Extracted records
****

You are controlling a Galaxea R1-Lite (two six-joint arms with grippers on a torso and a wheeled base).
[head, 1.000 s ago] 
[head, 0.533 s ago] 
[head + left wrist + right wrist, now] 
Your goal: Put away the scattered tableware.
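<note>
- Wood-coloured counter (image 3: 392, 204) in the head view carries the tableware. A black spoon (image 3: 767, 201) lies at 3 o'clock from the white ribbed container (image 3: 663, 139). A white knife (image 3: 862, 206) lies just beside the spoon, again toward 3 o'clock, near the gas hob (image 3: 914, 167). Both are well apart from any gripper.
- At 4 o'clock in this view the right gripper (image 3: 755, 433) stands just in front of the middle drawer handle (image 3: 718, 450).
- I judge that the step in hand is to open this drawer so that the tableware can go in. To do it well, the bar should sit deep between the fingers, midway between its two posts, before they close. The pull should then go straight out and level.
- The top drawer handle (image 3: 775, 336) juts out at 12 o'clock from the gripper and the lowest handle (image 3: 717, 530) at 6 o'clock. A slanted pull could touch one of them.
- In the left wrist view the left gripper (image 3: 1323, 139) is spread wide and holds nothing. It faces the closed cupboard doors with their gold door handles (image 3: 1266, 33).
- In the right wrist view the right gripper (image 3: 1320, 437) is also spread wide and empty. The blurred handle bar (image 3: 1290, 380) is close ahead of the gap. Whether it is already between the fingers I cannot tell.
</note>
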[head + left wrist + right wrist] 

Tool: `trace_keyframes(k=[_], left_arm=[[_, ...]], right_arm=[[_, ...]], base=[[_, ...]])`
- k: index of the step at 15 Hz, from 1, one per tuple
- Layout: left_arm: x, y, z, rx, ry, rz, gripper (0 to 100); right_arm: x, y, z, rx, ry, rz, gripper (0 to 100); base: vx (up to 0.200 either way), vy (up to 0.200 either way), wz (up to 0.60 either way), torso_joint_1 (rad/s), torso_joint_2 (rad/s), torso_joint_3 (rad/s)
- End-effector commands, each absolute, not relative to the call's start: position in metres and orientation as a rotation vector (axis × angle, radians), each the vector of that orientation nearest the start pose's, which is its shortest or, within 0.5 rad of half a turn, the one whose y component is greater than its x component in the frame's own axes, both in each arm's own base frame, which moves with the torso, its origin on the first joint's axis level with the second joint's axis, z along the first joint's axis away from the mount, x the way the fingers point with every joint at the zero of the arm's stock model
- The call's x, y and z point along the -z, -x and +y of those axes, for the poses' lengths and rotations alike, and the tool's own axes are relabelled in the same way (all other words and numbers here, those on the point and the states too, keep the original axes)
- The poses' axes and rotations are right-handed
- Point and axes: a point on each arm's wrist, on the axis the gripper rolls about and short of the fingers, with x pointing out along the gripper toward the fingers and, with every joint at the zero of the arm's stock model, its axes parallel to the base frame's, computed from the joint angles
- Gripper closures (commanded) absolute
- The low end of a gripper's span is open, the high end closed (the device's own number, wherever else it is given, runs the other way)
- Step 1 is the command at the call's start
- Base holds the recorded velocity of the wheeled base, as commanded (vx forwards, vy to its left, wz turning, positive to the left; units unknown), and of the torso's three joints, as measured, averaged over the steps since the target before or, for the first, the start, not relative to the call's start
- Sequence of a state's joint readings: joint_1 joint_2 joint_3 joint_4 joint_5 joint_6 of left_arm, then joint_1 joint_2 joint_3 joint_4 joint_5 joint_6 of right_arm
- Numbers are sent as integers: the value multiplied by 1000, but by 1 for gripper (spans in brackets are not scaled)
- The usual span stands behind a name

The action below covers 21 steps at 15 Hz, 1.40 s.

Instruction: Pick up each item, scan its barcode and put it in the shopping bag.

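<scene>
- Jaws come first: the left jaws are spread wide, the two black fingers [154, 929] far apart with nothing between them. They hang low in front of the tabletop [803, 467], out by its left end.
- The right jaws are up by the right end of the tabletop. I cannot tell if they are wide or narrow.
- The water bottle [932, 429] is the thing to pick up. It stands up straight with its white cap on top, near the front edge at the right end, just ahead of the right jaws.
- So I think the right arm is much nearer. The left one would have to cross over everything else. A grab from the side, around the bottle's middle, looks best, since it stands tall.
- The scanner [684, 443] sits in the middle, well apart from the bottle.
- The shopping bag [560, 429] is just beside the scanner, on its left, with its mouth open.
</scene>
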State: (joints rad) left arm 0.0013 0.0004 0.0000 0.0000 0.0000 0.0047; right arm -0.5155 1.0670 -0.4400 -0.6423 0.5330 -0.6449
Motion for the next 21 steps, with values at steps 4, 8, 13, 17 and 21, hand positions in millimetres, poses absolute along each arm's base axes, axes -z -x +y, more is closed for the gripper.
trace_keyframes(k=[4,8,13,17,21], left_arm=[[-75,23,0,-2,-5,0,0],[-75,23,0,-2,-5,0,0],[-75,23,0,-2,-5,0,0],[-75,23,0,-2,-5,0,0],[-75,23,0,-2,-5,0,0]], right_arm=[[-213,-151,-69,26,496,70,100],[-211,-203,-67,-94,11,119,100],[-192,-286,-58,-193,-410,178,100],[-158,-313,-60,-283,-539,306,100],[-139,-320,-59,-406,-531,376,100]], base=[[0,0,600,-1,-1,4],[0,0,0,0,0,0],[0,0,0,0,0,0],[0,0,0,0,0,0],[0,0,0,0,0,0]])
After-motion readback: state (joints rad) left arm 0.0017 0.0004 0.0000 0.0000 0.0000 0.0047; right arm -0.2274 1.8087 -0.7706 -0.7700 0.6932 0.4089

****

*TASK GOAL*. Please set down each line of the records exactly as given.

*ANSWER BOX*.
You are controlling a Galaxea R1-Lite (two six-joint arms with grippers on a torso and a wheeled base).
[head, 1.000 s ago] 
[head, 0.533 s ago] 
[head + left wrist + right wrist, now] 
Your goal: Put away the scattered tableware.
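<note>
- Wood-coloured counter (image 3: 392, 204) in the head view carries the tableware. A black spoon (image 3: 767, 201) lies at 3 o'clock from the white ribbed container (image 3: 663, 139). A white knife (image 3: 862, 206) lies just beside the spoon, again toward 3 o'clock, near the gas hob (image 3: 914, 167). Both are well apart from any gripper.
- At 4 o'clock in this view the right gripper (image 3: 755, 433) stands just in front of the middle drawer handle (image 3: 718, 450).
- I judge that the step in hand is to open this drawer so that the tableware can go in. To do it well, the bar should sit deep between the fingers, midway between its two posts, before they close. The pull should then go straight out and level.
- The top drawer handle (image 3: 775, 336) juts out at 12 o'clock from the gripper and the lowest handle (image 3: 717, 530) at 6 o'clock. A slanted pull could touch one of them.
- In the left wrist view the left gripper (image 3: 1323, 139) is spread wide and holds nothing. It faces the closed cupboard doors with their gold door handles (image 3: 1266, 33).
- In the right wrist view the right gripper (image 3: 1320, 437) is also spread wide and empty. The blurred handle bar (image 3: 1290, 380) is close ahead of the gap. Whether it is already between the fingers I cannot tell.
</note>
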[head + left wrist + right wrist] 

Tool: `trace_keyframes(k=[_], left_arm=[[_, ...]], right_arm=[[_, ...]], base=[[_, ...]])`
- k: index of the step at 15 Hz, from 1, one per tuple
- Layout: left_arm: x, y, z, rx, ry, rz, gripper (0 to 100); right_arm: x, y, z, rx, ry, rz, gripper (0 to 100); base: vx (up to 0.200 either way), vy (up to 0.200 either way), wz (up to 0.60 either way), torso_joint_1 (rad/s), torso_joint_2 (rad/s), torso_joint_3 (rad/s)
- End-effector commands, each absolute, not relative to the call's start: position in metres and orientation as a rotation vector (axis × angle, radians), each the vector of that orientation nearest the start pose's, which is its shortest or, within 0.5 rad of half a turn, the one whose y component is greater than its x component in the frame's own axes, both in each arm's own base frame, which moves with the torso, its origin on the first joint's axis level with the second joint's axis, z along the first joint's axis away from the mount, x the way the fingers point with every joint at the zero of the arm's stock model
- The call's x, y and z point along the -z, -x and +y of those axes, for the poses' lengths and rotations alike, and the tool's own axes are relabelled in the same way (all other words and numbers here, those on the point and the states too, keep the original axes)
- The poses' axes and rotations are right-handed
- Point and axes: a point on each arm's wrist, on the axis the gripper rolls about and short of the fingers, with x pointing out along the gripper toward the fingers and, with every joint at the zero of the arm's stock model, its axes parallel to the base frame's, computed from the joint angles
- Gripper closures (commanded) absolute
- The low end of a gripper's span is open, the high end closed (the device's own number, wherever else it is given, runs the other way)
- Step 1 is the command at the call's start
- Base holds the recorded velocity of the wheeled base, as commanded (vx forwards, vy to its left, wz turning, positive to the left; units unknown), and of the torso's three joints, as measured, averaged over the steps since the target before or, for the first, the start, not relative to the call's start
- Sequence of a state's joint readings: joint_1 joint_2 joint_3 joint_4 joint_5 joint_6 of left_arm, then joint_1 joint_2 joint_3 joint_4 joint_5 joint_6 of right_arm
- Numbers are sent as integers: the value multiplied by 1000, but by 1 for gripper (spans in brackets are not scaled)
- The usual span stands behind a name

The action below covers 21 steps at 15 Hz, 1.40 s.

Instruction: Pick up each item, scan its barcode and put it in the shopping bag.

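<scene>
- Jaws come first: the left jaws are spread wide, the two black fingers [154, 929] far apart with nothing between them. They hang low in front of the tabletop [803, 467], out by its left end.
- The right jaws are up by the right end of the tabletop. I cannot tell if they are wide or narrow.
- The water bottle [932, 429] is the thing to pick up. It stands up straight with its white cap on top, near the front edge at the right end, just ahead of the right jaws.
- So I think the right arm is much nearer. The left one would have to cross over everything else. A grab from the side, around the bottle's middle, looks best, since it stands tall.
- The scanner [684, 443] sits in the middle, well apart from the bottle.
- The shopping bag [560, 429] is just beside the scanner, on its left, with its mouth open.
</scene>
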State: (joints rad) left arm 0.0013 0.0004 0.0000 0.0000 0.0000 0.0047; right arm -0.5155 1.0670 -0.4400 -0.6423 0.5330 -0.6449
Motion for the next 21 steps, with values at steps 4, 8, 13, 17 and 21, hand positions in millimetres, poses absolute along each arm's base axes, axes -z -x +y, more is closed for the gripper.
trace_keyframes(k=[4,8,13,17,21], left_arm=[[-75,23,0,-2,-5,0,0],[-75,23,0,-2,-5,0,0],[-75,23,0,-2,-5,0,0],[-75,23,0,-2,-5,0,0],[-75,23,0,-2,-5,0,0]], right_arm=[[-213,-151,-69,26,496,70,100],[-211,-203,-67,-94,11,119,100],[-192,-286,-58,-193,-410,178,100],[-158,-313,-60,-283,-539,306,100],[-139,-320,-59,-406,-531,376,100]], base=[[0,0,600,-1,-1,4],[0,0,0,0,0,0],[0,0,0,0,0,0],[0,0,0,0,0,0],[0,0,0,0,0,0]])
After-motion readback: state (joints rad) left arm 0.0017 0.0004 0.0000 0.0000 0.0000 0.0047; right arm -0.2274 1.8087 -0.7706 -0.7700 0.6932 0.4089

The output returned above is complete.